Infine la Corte chiude la motivazione con una affermazione avente portata certamente generale e soprattutto espansiva: afferma infatti che “L’accertata violazione, da parte della disposizione censurata, di tutti i parametri costituzionali evocati dal giudice rimettente, vale non solo per il reato di cui all’art. 285 cod. pen., punito appunto con la pena edittale fissa dell’ergastolo, e in riferimento all’attenuante di cui all’art. 311 cod. pen., che il giudice rimettente ritiene di poter applicare, ma vale altresì con riguardo ad ogni altra attenuante, comprese le attenuanti generiche di cui all’art. 62-bis cod. pen., e per tutti gli altri reati puniti allo stesso modo, ossia con la pena edittale fissa dell’ergastolo (quali quelli sopra richiamati al punto 3), quando parimenti operi il divieto di prevalenza delle attenuanti”.

Laddove la proporzione tra sanzione e offesa difetti manifestamente, non ne potrà che discendere una compromissione ab initio del processo rieducativo

Ci pare in definitiva di poter affermare come la Corte si sia mossa nel solco di quell’altra sua decisione, la n. 68 del 2012, nella quale si è affermato che “laddove la proporzione tra sanzione e offesa difetti manifestamente, perché alla carica offensiva insita nella condotta descritta dalla fattispecie normativa il legislatore abbia fatto corrispondere conseguenze punitive di entità spropositata, non ne potrà che discendere una compromissione ab initio del processo rieducativo, processo al quale il reo tenderà a non prestare adesione, già solo per la percezione di subire una condanna profondamente ingiusta (sentenze n. 251 e n. 68 del 2012), del tutto svincolata dalla gravità della propria condotta e dal disvalore da essa espressa.

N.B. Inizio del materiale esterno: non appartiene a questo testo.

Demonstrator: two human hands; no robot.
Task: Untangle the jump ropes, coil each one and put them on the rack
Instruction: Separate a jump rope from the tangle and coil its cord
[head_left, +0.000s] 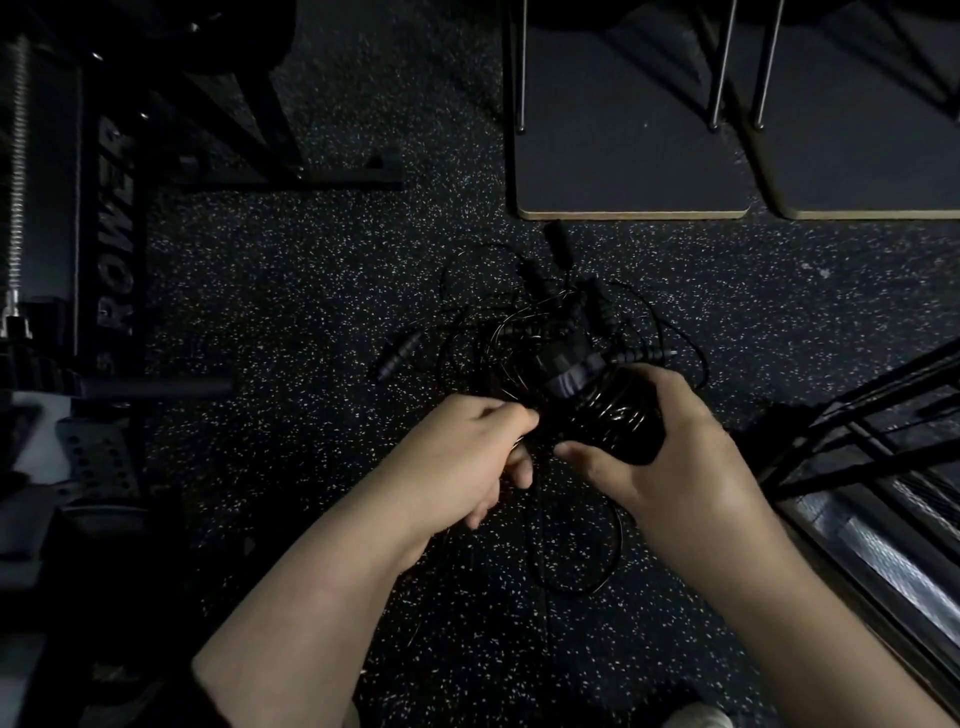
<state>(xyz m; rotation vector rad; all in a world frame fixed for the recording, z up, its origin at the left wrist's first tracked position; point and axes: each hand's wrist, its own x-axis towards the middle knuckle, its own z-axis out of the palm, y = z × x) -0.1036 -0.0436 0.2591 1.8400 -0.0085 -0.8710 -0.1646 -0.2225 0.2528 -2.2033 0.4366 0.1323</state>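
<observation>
I am working over a dark speckled floor (291, 291), and my right hand (670, 457) is wrapping its grip around a tight black coil (608, 421) of jump rope, thumb below and fingers curled over the far side. My left hand (467, 447) is pinching a thin strand (540, 415) just beside that coil, its grip clenched on the cord rather than released. The rest of the jump ropes (545, 322) are lying in a loose tangle on the floor just beyond my hands, with several ribbed handles (397, 356) sticking out of it, and 1 slack loop (597, 561) is trailing back toward me under my wrists. I am judging this as the coiling step, with most of the untangling not yet done. To do it well, I am thinking the right hand should keep the coil firm so the turns are not springing apart, while the left feeds cord in short, even pulls. If the strand is snagging in the pile, tugging would be tightening knots, so easing and shaking it free seems wiser. In this dim light I cannot tell which handle belongs to this rope. The wire rack (852, 431) is standing close on my right, near enough for setting the coil down once it is finished.
</observation>
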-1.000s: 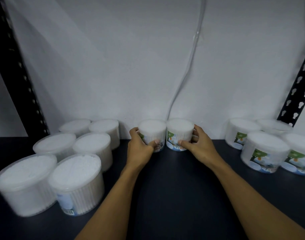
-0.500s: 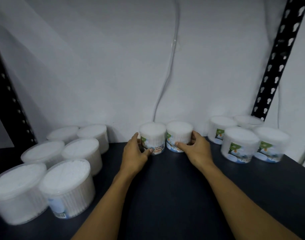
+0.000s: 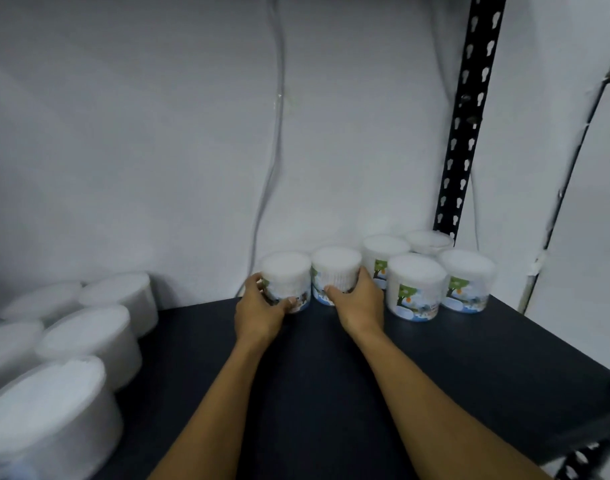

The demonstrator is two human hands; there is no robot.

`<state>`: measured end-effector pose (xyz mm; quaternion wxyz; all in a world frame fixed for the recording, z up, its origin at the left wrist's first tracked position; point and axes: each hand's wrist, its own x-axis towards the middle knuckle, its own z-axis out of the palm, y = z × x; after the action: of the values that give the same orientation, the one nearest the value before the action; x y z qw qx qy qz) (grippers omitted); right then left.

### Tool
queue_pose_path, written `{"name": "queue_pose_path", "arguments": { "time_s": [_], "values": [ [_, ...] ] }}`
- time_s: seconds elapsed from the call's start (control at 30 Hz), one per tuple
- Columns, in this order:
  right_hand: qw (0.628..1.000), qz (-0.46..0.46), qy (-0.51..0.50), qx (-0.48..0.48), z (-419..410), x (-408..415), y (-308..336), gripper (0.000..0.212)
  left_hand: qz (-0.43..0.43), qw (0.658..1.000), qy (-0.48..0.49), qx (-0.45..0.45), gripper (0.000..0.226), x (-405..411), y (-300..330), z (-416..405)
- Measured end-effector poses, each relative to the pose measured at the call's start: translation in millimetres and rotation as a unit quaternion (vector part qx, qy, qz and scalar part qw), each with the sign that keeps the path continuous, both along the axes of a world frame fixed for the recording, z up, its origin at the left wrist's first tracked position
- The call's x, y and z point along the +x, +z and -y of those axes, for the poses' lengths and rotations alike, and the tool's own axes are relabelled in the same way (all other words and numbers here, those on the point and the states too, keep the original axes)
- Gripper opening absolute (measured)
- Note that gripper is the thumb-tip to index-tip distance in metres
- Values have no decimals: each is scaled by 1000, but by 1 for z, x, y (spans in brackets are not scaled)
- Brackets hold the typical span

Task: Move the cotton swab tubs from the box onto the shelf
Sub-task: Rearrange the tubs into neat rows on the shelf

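At frame centre, left hand (image 3: 260, 315) grips one swab-packed tub (image 3: 287, 280); right hand (image 3: 359, 301) grips its neighbour (image 3: 335, 273) on the shelf (image 3: 331, 393).

Both hands (image 3: 258, 315) (image 3: 360, 303) grip two upright tubs (image 3: 287, 277) (image 3: 335, 270) on the shelf (image 3: 331, 393).

Looks like a stockroom: dark shelf (image 3: 331, 393) on a slotted black metal upright (image 3: 464, 133), rows of identical cotton swab tubs (image 3: 416, 287), bare white wall (image 3: 123, 133).

Dim, cool light, soft overall blur (worst on the left tubs (image 3: 85, 336)), wide-angle bending at edges.
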<state>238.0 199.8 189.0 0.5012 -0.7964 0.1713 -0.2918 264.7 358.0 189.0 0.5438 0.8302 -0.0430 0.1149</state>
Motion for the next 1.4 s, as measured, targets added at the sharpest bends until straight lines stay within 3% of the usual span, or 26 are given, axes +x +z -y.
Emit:
{"name": "queue_pose_path", "arguments": {
  "time_s": [0.4, 0.8, 0.97, 1.17, 1.4],
  "values": [
    [998, -24, -57, -32, 4, 10, 1, 44, 44, 994, -11, 100, 65, 4, -4, 5],
    [998, -41, -18, -51, 7, 14, -3, 43, 41, 990, 4, 136, 62, 1, 0, 7],
    [995, -50, -10, -85, 2, 13, -1, 65, 50, 989, 6, 141, 59, -1, 0, 7],
    [985, -95, -60, -134, 4, 15, 4, 59, 51, 988, 5, 143, 57, 0, 0, 7],
    [985, -96, -51, -132, 3, 16, -1, 68, 54, 988, 9, 144, 58, 0, 0, 7]
  ]
}}
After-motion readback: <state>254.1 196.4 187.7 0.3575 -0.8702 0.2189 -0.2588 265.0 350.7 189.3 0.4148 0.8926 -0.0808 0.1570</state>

In tale contesto, una particolare asprezza della risposta sanzionatoria determina perciò una violazione congiunta degli artt. 3 e 27 Cost., essendo lesi sia il principio di proporzionalità della pena rispetto alla gravità del fatto commesso, sia quello della finalità rieducativa della pena (sentenza n. 68 del 2012, che richiama le sentenze n. 341 del 1994 e n. 343 del 1993)”.

L’auspicio è che il legislatore si muova finalmente nel senso ormai più volte indicato dal Giudice delle leggi, mettendo mano, a settantacinque anni dalla entrata in vigore del Codice penale, a quella revisione dei reati aventi carattere più marcatamente politico ed alla definitiva abrogazione della legge cd ex Cirielli, ormai più e più volte dichiarata costituzionalmente illegittima.